ACTIVITY:
Each line from the start of the data below through the one containing "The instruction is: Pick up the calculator" must be reproduced exactly.
Start of SOURCE DATA
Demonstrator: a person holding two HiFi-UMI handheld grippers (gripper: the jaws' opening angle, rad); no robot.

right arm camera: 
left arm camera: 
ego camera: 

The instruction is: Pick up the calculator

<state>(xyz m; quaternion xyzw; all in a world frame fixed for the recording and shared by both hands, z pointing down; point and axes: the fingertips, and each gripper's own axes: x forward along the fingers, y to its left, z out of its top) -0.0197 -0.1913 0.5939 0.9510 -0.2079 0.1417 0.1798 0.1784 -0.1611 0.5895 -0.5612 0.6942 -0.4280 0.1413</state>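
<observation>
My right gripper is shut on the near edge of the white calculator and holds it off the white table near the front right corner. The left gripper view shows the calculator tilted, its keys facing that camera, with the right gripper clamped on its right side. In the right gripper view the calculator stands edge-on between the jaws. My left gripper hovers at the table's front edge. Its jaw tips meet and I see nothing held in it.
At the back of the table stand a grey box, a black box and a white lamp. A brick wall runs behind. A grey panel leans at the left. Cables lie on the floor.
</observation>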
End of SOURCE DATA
RESPONSE TO THE TASK:
Demonstrator: a person holding two HiFi-UMI handheld grippers (gripper: the jaws' opening angle, rad); no robot.

right arm camera: 
left arm camera: 
ego camera: 

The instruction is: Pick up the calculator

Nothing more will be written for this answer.